Neutrophil and macrophage (Mϕ) migration underpin the inflammatory response. However, the fast velocity, multidirectional instantaneous movement, and plastic, ever-changing shape of phagocytes confound high-resolution intravital imaging. Lattice lightsheet microscopy (LLSM) captures highly dynamic cell morphology at exceptional spatiotemporal resolution. We demonstrate the first extensive application of LLSM to leukocytes in vivo, utilizing optically transparent zebrafish, leukocyte-specific reporter lines that highlighted subcellular structure, and a wounding assay for leukocyte migration. LLSM revealed details of migrating leukocyte morphology, and permitted intricate, volumetric interrogation of highly dynamic activities within their native physiological setting. Very thin, recurrent uropod extensions must now be considered a characteristic feature of migrating neutrophils. LLSM resolved trailing uropod extensions, demonstrating their surprising length, and permitting quantitative assessment of cytoskeletal contributions to their evanescent form. Imaging leukocytes in blood vessel microenvironments at LLSM's spatiotemporal resolution displayed blood-flow-induced neutrophil dynamics and demonstrated unexpected leukocyte-endothelial interactions such as leukocyte-induced endothelial deformation against the intravascular pressure.
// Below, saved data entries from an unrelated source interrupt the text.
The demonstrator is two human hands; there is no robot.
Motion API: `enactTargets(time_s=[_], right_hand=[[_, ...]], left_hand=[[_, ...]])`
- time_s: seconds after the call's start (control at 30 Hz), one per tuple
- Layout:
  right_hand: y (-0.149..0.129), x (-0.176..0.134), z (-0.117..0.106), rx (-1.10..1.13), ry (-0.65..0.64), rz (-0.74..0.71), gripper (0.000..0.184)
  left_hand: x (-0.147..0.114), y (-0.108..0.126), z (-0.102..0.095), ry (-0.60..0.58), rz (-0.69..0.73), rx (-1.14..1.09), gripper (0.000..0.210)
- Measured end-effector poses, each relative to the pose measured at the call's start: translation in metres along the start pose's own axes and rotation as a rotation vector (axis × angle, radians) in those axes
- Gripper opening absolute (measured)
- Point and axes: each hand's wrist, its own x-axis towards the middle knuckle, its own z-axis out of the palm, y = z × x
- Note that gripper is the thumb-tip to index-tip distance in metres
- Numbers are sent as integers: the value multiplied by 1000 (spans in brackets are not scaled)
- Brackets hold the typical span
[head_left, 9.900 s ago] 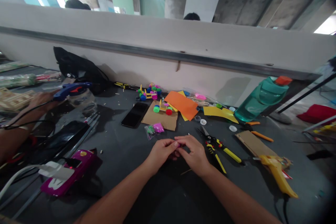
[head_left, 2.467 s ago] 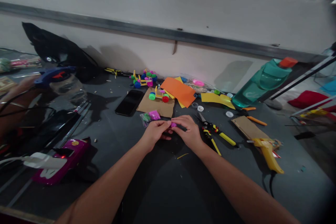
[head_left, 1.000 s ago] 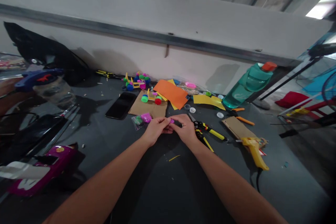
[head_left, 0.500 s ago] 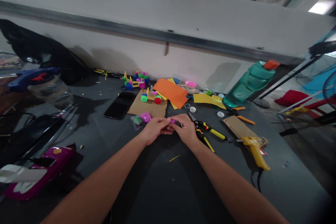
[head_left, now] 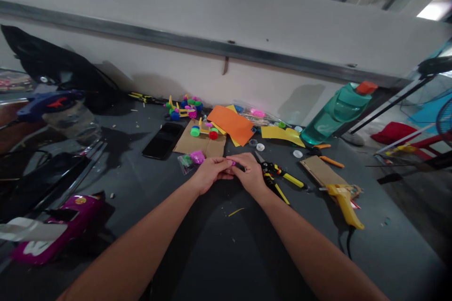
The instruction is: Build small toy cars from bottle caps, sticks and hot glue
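My left hand (head_left: 212, 172) and my right hand (head_left: 249, 170) meet above the dark table, fingers closed together on a small purple piece (head_left: 233, 163). Most of it is hidden by the fingers, so its kind does not show. Just left of my left hand lies a clear packet (head_left: 186, 163) with green in it, a purple lump of clay-like stuff (head_left: 197, 156) beside it. Yellow-and-black pliers (head_left: 282, 175) lie open-handled to the right of my right hand. Behind my hands, a small toy car (head_left: 204, 130) with coloured wheels stands on a cardboard piece (head_left: 181, 143).
A black phone (head_left: 163, 141) lies left of the cardboard. Orange paper (head_left: 231, 124), yellow paper (head_left: 278, 134) and more small toys (head_left: 181, 109) are behind. A teal bottle (head_left: 334, 115) and a yellow glue gun (head_left: 346, 204) stand and lie rightward. Another person's hand (head_left: 14, 122) is at far left by a blue tool.
My hands stay nearly in place around the purple piece, with only slight finger movement. The whole view has shifted a little.
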Motion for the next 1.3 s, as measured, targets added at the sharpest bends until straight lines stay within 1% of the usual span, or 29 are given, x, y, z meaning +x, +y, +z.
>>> enactTargets(time_s=[0.13,0.23,0.33,0.47,0.53,0.67,0.77,0.83,1.0,1.13,1.23,1.3], right_hand=[[0,2,0,4,-8,16,28],[0,2,0,26,32,52,27],[0,0,0,42,75,90,24],[0,-1,0,45,77,109,26],[1,0,0,45,62,105,28],[3,1,1,24,25,54,25],[4,1,0,3,8,29,23],[4,1,-2,14,-14,38,24],[5,2,-9,105,-119,48,24],[9,3,-9,102,-71,75,21],[8,2,-7,81,-30,125,23],[7,2,-6,79,-32,132,26]], left_hand=[[4,-6,6,82,95,-73,20],[7,-9,12,89,131,-151,20],[8,-10,15,47,98,-186,22],[9,-9,13,22,75,-165,21],[9,-8,10,41,87,-114,21],[10,-7,4,72,100,77,24],[10,-6,0,54,79,140,25],[9,-5,-3,35,60,133,25],[7,-1,-8,-28,-19,106,24],[6,1,-9,-28,-41,66,24],[7,1,-8,-21,-25,27,21],[8,-1,-7,-9,-8,22,20]])
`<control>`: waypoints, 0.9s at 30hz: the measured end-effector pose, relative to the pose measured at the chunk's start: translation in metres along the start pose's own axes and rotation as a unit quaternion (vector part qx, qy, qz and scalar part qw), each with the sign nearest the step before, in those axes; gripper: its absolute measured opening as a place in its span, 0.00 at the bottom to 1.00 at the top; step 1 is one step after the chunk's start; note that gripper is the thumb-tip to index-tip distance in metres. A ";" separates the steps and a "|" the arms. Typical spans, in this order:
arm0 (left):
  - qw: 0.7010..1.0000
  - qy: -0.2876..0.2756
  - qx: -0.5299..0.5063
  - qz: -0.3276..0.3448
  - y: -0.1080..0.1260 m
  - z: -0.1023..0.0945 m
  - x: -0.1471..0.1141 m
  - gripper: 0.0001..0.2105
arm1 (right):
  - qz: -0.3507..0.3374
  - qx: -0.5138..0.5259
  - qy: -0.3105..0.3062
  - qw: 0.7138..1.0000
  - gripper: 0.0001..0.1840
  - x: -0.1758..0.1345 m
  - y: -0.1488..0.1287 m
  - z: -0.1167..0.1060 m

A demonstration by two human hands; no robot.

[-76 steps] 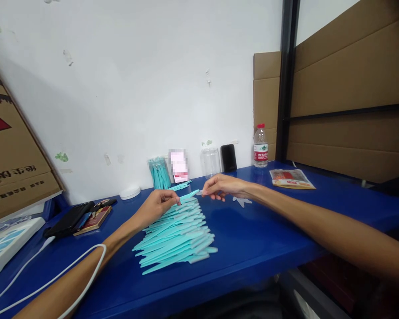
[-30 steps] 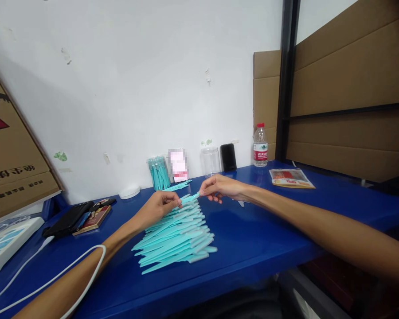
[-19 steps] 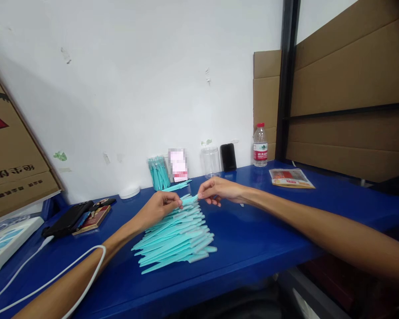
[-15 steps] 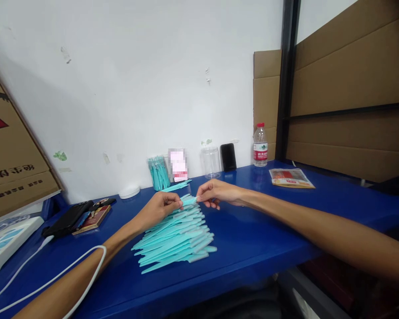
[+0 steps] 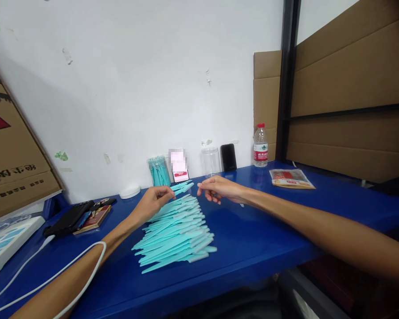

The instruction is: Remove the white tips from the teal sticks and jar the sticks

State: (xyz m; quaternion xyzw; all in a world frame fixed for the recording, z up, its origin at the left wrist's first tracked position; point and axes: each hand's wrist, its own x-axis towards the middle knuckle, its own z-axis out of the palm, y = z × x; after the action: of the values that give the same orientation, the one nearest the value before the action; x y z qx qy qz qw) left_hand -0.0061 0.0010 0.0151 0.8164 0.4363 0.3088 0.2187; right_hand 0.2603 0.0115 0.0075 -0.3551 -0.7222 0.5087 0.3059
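Observation:
My left hand (image 5: 157,200) pinches one slim turquoise stick (image 5: 185,188) with a paler end, shaped like an eyebrow razor. This stick points right and overlaps a few similar ones lying behind it. Close to its pale end, but apart from it, is my right hand (image 5: 221,189). Its fingers are loosely curled and apart, and I see nothing in them. Below both hands spreads a pile of the same turquoise sticks (image 5: 177,241), their pale ends toward the right. A clear jar filled with such sticks (image 5: 158,172) stands against the wall.
Along the wall stand a lit phone (image 5: 180,175), a clear jar (image 5: 210,161), a black object (image 5: 228,157) and a water bottle (image 5: 260,146). A white lid (image 5: 129,192) and a black pouch (image 5: 68,218) lie left; a packet (image 5: 291,178) lies right. A white cable (image 5: 101,257) crosses my left arm.
My right hand has let go of the stick's pale end and its fingers have loosened. My left hand has shifted slightly left and up, still with the stick.

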 end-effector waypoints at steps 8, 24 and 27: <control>0.998 -0.033 0.052 0.017 -0.014 -0.011 0.005 0.18 | 0.001 -0.021 0.028 0.999 0.21 0.002 0.005 -0.009; 0.970 0.009 0.242 0.038 -0.035 -0.009 0.006 0.16 | -0.003 -0.020 0.031 0.999 0.20 0.005 0.008 -0.012; 0.963 0.008 0.266 0.043 -0.038 -0.009 0.006 0.16 | -0.009 -0.020 0.031 0.999 0.20 0.005 0.009 -0.012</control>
State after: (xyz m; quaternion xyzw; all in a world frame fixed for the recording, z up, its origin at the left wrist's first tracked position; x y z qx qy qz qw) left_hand -0.0319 0.0271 -0.0006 0.8608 0.4687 0.1971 -0.0231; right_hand 0.2691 0.0239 0.0032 -0.3705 -0.7252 0.4802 0.3258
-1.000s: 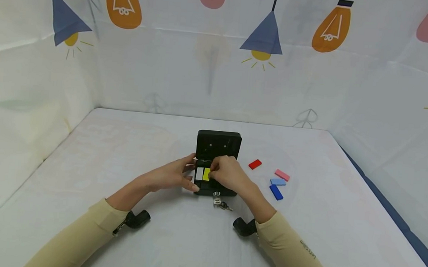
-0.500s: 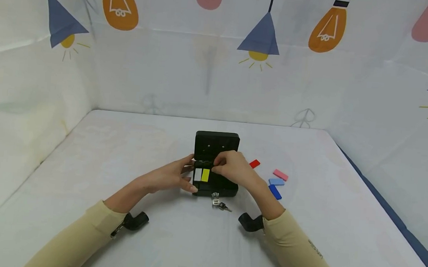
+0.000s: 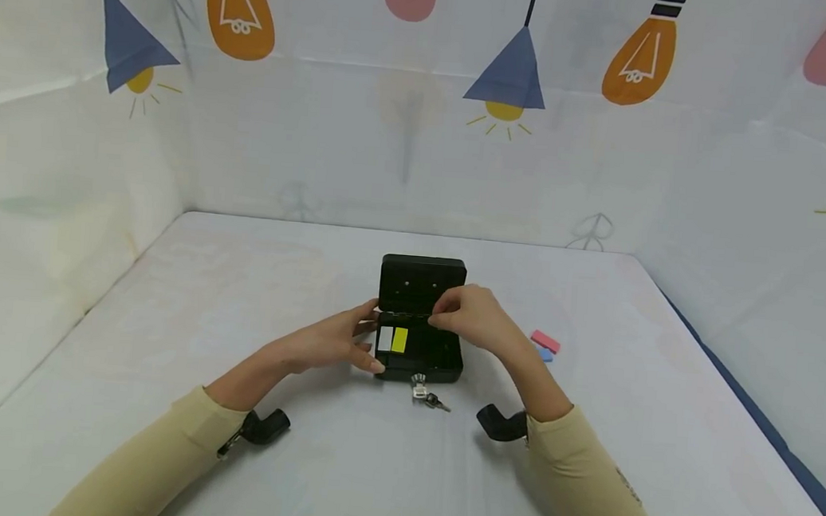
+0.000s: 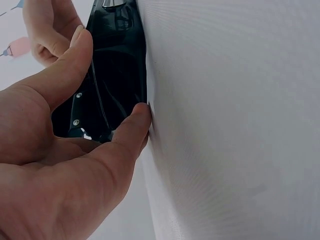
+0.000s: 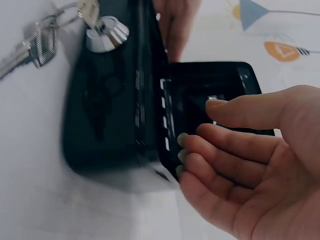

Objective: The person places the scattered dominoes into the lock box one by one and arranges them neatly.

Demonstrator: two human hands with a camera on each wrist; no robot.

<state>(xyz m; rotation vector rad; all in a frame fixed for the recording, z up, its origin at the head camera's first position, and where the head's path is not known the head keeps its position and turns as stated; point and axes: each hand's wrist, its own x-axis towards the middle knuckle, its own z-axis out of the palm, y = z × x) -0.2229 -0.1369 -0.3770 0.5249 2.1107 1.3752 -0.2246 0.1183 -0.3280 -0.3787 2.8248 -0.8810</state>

LLSM of phagocytosis and cell death provided subcellular insights and uncovered novel behaviors. Collectively, we provide high-resolution LLSM examples of leukocyte structures (filopodia lamellipodia, uropod extensions, vesicles), and activities (interstitial and intravascular migration, leukocyte rolling, phagocytosis, cell death, and cytoplasmic ballooning). Application of LLSM to intravital leukocyte imaging sets the stage for transformative studies into the cellular and subcellular complexities of phagocyte biology.